Would you reproduce, without any alteration, the lines from the opening line of the entries through the line that has "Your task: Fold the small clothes" in it?

***

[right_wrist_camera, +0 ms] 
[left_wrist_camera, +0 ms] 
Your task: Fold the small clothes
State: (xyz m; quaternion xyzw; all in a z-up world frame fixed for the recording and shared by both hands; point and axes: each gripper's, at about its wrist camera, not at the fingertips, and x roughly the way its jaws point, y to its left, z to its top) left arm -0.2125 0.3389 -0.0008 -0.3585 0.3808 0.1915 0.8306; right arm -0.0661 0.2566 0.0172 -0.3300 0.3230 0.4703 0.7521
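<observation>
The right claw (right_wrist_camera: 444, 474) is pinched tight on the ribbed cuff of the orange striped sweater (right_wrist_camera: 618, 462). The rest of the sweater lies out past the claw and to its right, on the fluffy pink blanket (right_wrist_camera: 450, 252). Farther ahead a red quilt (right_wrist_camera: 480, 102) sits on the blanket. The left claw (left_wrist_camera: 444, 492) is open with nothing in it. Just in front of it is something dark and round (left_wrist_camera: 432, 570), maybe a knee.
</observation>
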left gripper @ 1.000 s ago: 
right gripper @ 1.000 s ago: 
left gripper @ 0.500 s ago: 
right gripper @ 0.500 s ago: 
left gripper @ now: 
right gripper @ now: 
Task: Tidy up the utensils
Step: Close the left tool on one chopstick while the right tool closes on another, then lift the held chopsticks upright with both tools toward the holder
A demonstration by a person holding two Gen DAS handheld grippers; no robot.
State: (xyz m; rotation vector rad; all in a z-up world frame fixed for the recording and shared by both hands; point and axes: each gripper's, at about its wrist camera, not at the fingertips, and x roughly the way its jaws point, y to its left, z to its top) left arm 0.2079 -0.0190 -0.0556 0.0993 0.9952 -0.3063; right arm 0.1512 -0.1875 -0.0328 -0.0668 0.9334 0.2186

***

§ Response area
[right_wrist_camera, +0 ms] 
[left_wrist_camera, +0 ms] 
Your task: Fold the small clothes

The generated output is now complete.